As opposed to the supposedly faux statism that Gerson and his minions promote?  Raise your hand if you’re sick of this condescending garbage! 

How tiresome it is to hear that “social needs” are unmet because government is not involved in meeting them, or that government must be involved if those needs are, in fact, unmet.  If they’re unmet, they’re probably unmet because someone whining in the name of “compassion” forty years ago complained that the government wasn’t doing enough, so the state usurped the proper social functions of existing institutions that have since withered and died from neglect and lack of support, and now all we are left with is recourse to still more government.  However the program or initiative is designed, it will always be another form of dependency and another means to concentrate power in the state by creating these bonds of dependency on government initiatives.  How insulting to listen to someone who has never blinked at proposing spending other people’s money on the problems of people he has never met mock fiscal responsibility, and then claim that those interested in the profoundly moral effort to not pass on our debts to our posterity supposedly believe that balanced budgets are the top “social priority.”  What is Michael Gerson’s top social priority?  It seems that gratifying his undying need for atoning vicariously through good works that he isn’t doing that are paid for by wealth he isn’t creating in places he will never go is his top priority, and woe betide the moneychangers who block him on the path of righteousness!

Gerson continues:

But it is a stretch to interpret his personal challenge to the rich young ruler as a biblical foundation for libertarianism.
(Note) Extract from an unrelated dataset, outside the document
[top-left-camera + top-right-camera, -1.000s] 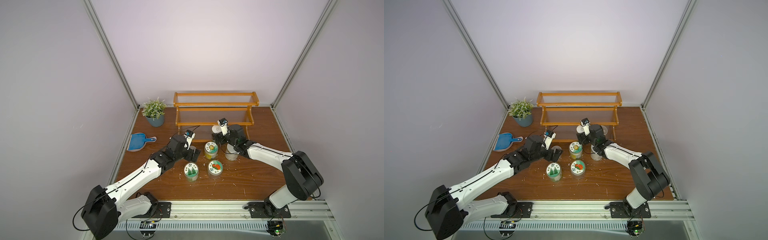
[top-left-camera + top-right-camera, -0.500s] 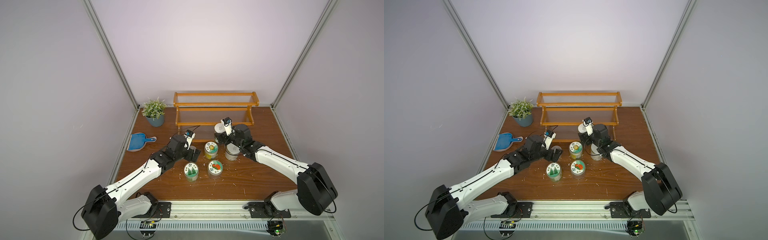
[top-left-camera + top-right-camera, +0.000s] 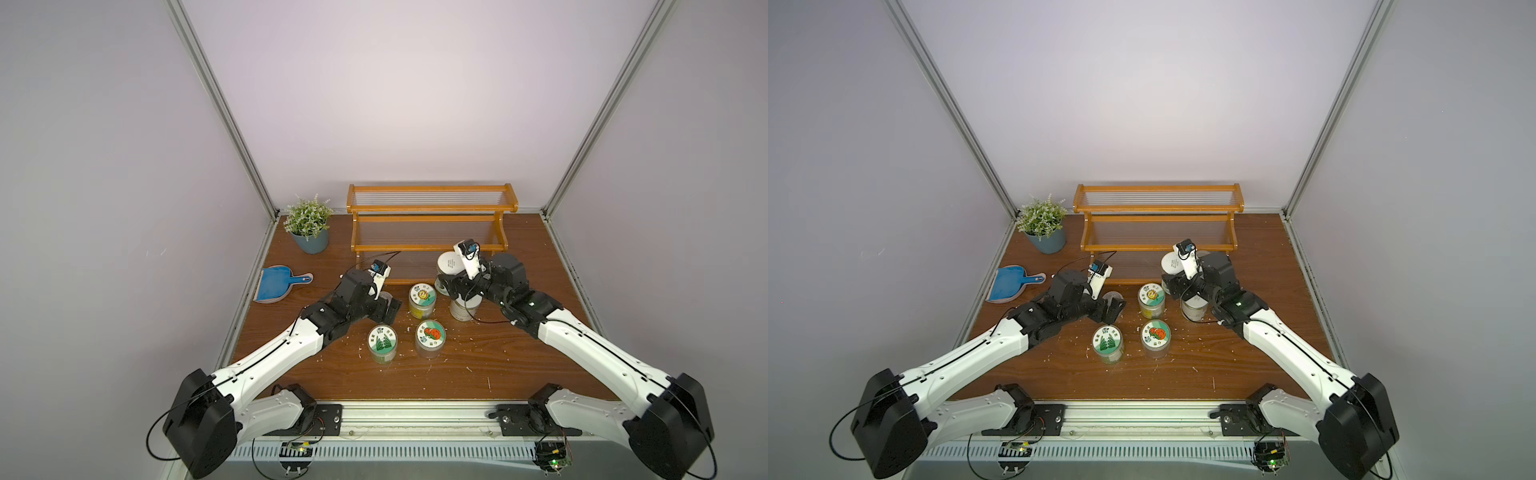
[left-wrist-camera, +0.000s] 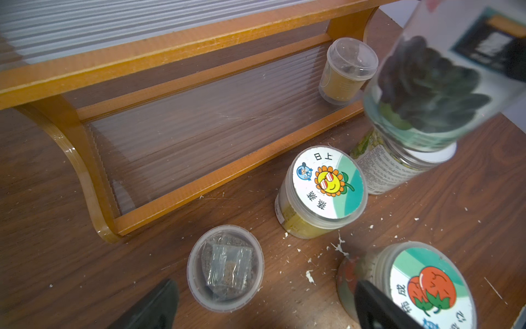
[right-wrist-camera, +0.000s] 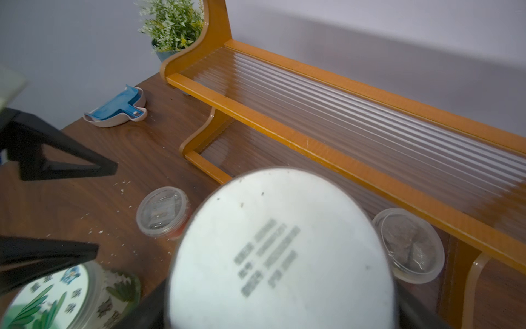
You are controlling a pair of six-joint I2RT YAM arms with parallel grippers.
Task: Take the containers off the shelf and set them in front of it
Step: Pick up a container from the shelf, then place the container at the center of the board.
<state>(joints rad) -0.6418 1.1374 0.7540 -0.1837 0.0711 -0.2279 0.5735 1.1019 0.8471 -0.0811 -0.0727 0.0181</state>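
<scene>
Your right gripper holds a white-lidded jar, tilted, before the shelf.
Mid-carry: it hangs just over a second jar, at three o'clock of the sunflower jar. Your left gripper stands wide and empty. Next, likely: set it on bare table, then fetch the last tub at the bottom tier's three o'clock end.

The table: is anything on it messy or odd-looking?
Yes. White crumbs lie scattered over the brown table. Also, the white-lidded jar is held tilted in the air over another jar instead of standing upright.
</scene>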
But then Tom Coburn isn’t urging libertarianism on anyone.  He was calling for voluntary charity and self-sacrifice, which are not exactly what most people would associate with any form of libertarianism.  That isn’t to say that libertarians can’t be charitable and self-sacrificing, but that libertarianism does not call you to be these things; Christ does.  But you have to remember that for Gerson there is Catholic social thought, which he doesn’t understand very well but claims for himself, and then there is the howling apocalyptic wasteland infested with demonic zombies that is “libertarianism” (a.k.a., whatever Michael Gerson wants to identify tendentiously with his opponents in a policy debate).  There are theological arguments for preserving and upholding the common good, but Gerson never makes them and sometimes he makes me wonder if he even knows them.  If he engaged with these arguments, he would have to grapple with questions of subsidiarity, the same principle of subsidiarity that the policies he and his allies have championed have trampled all over. 
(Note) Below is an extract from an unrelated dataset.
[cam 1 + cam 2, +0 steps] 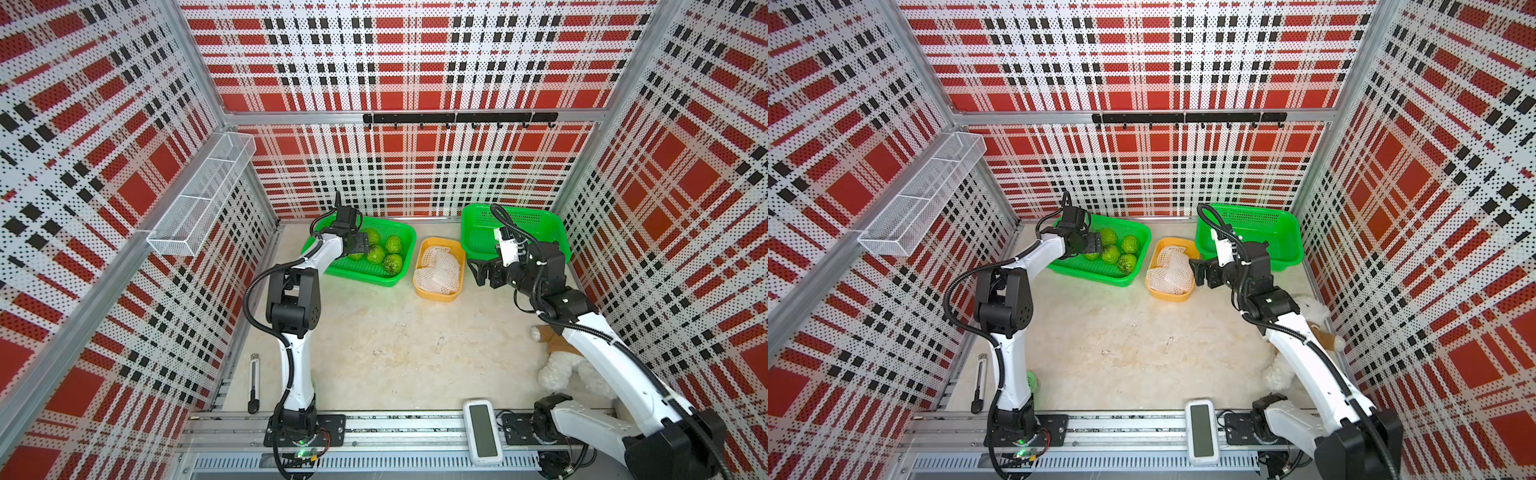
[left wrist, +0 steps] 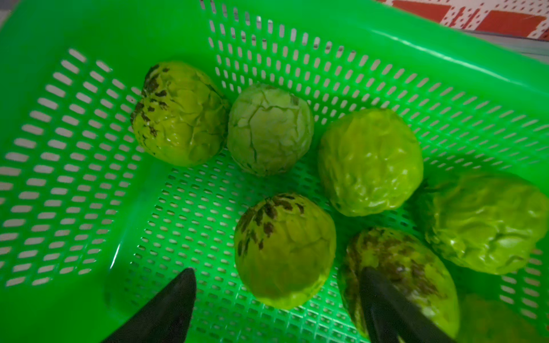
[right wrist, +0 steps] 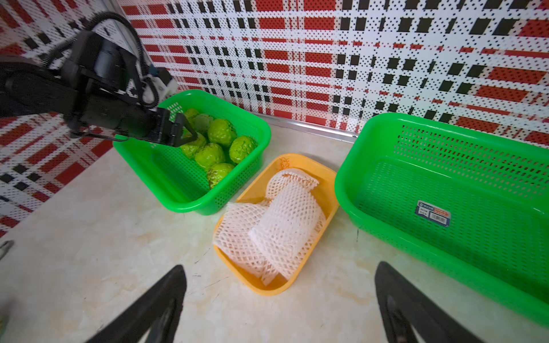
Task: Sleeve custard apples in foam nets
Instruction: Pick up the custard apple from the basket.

Once again, Gerson invokes Shaftesbury, as if what Shaftesbury did has any real relationship to the state intrusion into religious charities that was the faith-based initiative or the state intrusion into local schools that was NLCB.  That is what “compassionate” conservatism has meant in practice.  You don’t get to cite what Tory reformers or Christian socialists of another era on another continent did that happened to be successful when your agenda has been a catastrophic failure.  “Oh, look, they were Christian reformers, too!”  These examples also make no effort to ground this sort of activism in an American context.  Different peoples are suited to different kinds of regimes, and they are likewise suited to different sorts of collective action. 

Instead of a supposedly libertarian Christ, Gerson offers us Christ the social worker, which is an appropriation every bit as unpersuasive as the other caricatures he rejects, and the disciples of this social worker have an unerring ability to be extremely annoying.